- Born: October 19, 1996 (age 29) Shenzhen, Guangdong Province, China
- Other name: Caesar Wu
- Occupations: Actor; model;
- Years active: 2017–present
- Agent: M.Y. Entertainment

Chinese name
- Traditional Chinese: 吳希澤
- Simplified Chinese: 吴希泽

Standard Mandarin
- Hanyu Pinyin: Wú Xī Zé

= Caesar Wu =

Chinese actor and model

Wu Xize (吴希泽 (Wú Xī Zé), born 19 October 1996), also known as Caesar Wu, is a Chinese actor, singer and model.

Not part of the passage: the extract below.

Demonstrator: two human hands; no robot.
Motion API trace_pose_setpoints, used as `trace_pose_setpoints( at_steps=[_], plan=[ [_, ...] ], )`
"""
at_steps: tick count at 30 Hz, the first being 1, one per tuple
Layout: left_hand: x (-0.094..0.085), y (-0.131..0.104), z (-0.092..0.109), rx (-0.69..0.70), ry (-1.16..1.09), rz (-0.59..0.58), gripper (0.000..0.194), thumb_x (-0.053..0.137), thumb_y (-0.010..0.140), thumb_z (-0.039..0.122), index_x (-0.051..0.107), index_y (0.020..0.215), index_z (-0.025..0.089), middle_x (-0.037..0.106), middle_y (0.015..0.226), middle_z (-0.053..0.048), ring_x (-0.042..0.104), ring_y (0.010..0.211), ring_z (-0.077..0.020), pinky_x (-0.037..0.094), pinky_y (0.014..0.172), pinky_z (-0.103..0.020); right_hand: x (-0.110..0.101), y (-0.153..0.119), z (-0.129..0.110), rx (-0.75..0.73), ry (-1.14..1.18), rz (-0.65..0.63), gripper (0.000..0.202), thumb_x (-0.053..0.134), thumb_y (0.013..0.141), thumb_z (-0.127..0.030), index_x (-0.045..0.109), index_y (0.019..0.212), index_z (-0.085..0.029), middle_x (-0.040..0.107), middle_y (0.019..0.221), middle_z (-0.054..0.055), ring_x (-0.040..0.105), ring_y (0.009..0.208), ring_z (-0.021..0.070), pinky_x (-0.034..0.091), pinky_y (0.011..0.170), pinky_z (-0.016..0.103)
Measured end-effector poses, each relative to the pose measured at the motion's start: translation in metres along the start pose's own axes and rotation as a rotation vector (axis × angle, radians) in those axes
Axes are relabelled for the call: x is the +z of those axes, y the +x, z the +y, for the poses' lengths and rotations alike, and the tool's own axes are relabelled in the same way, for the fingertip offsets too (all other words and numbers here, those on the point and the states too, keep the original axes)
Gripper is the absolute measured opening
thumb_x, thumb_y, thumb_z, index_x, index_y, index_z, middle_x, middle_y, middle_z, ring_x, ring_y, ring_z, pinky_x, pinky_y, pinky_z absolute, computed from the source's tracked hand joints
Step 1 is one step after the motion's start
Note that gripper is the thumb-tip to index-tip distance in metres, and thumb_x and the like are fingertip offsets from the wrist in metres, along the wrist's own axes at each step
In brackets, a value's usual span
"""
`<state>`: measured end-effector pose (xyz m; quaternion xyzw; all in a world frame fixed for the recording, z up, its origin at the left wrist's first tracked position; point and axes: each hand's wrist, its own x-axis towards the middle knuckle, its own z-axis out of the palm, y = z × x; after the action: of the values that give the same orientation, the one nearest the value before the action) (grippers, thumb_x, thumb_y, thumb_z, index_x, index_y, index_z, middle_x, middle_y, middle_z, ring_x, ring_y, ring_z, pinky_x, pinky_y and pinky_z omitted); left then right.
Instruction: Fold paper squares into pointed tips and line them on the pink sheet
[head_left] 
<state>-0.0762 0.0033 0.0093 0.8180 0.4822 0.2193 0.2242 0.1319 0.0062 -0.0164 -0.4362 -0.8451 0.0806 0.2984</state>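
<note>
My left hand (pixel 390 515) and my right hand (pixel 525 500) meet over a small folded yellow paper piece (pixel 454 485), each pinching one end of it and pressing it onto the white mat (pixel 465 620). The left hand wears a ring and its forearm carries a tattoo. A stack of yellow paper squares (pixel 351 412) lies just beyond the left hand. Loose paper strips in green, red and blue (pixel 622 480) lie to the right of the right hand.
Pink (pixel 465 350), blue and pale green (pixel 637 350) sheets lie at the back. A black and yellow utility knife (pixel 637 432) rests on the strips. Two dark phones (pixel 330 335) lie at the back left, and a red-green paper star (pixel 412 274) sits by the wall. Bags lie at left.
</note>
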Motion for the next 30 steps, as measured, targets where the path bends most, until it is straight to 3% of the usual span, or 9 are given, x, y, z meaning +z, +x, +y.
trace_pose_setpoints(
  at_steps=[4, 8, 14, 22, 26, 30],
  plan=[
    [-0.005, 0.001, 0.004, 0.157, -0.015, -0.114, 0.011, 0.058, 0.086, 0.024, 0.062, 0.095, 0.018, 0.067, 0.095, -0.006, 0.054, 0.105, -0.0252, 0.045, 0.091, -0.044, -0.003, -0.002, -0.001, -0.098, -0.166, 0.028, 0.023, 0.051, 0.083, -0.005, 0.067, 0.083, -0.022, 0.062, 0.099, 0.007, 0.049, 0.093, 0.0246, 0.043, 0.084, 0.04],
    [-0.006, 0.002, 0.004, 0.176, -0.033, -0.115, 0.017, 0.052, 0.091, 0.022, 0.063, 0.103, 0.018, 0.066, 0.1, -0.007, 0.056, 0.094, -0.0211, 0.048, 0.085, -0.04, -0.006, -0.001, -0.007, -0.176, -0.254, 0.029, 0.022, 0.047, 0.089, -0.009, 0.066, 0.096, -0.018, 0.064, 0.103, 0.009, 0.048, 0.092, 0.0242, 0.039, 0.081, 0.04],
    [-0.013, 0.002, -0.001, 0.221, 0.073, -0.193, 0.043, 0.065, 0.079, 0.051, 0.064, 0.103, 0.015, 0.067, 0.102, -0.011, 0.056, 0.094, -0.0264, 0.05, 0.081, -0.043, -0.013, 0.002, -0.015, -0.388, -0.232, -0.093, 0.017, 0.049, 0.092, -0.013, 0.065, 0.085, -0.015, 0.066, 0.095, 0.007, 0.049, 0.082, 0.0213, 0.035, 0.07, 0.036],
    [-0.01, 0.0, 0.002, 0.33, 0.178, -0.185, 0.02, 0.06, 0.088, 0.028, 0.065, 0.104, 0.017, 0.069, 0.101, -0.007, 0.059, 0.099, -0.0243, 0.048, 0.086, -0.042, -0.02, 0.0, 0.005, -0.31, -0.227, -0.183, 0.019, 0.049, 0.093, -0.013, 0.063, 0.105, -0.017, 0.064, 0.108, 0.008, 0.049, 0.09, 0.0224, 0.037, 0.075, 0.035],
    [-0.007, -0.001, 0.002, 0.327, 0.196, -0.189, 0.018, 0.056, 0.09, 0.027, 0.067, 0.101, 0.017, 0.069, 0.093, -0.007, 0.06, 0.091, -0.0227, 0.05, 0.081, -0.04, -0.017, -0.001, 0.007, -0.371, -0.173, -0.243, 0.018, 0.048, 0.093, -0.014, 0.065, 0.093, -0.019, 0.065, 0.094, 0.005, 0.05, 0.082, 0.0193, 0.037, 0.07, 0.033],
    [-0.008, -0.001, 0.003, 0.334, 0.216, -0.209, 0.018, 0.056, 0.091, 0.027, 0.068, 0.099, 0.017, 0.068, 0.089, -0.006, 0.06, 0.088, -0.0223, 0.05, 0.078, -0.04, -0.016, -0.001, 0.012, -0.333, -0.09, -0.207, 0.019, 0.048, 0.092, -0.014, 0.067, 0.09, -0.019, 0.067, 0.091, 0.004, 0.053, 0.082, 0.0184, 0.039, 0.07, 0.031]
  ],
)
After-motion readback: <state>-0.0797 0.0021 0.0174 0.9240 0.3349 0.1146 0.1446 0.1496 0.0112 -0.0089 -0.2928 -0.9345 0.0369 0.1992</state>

He is best known for his role as Ximen Yan in the television series Meteor Garden (2018), which propelled him to international fame.

==Early life==
Wu Xize was born on 19 October 1996 in Shenzhen, Guangdong Province of China.

==Career==
Wu rose to fame with his debut role as Ximen Yan in the 2018 television series Meteor Garden, the remake of popular Taiwanese drama series Meteor Garden and based on the Japanese shōjo manga series Boys Over Flowers (花より男子, Hana Yori Dango) written by Yoko Kamio.
Wu appeared in Harper's Bazaar China with his Meteor Garden costars Dylan Wang, Darren Chen and Connor Leong in the November issue.

In 2018, he participated in Hunan Satellite TV's variety show Happy Camp and CCTV Sports Channel's football-themed talk show Qi Tan Eleven.

In 2019, Wu was cast in the youth historical drama The Chang'an Youth, and historical romance drama General's Lady.

In 2021, he starred in the costume romance micro-drama, The Dreamlike Seal.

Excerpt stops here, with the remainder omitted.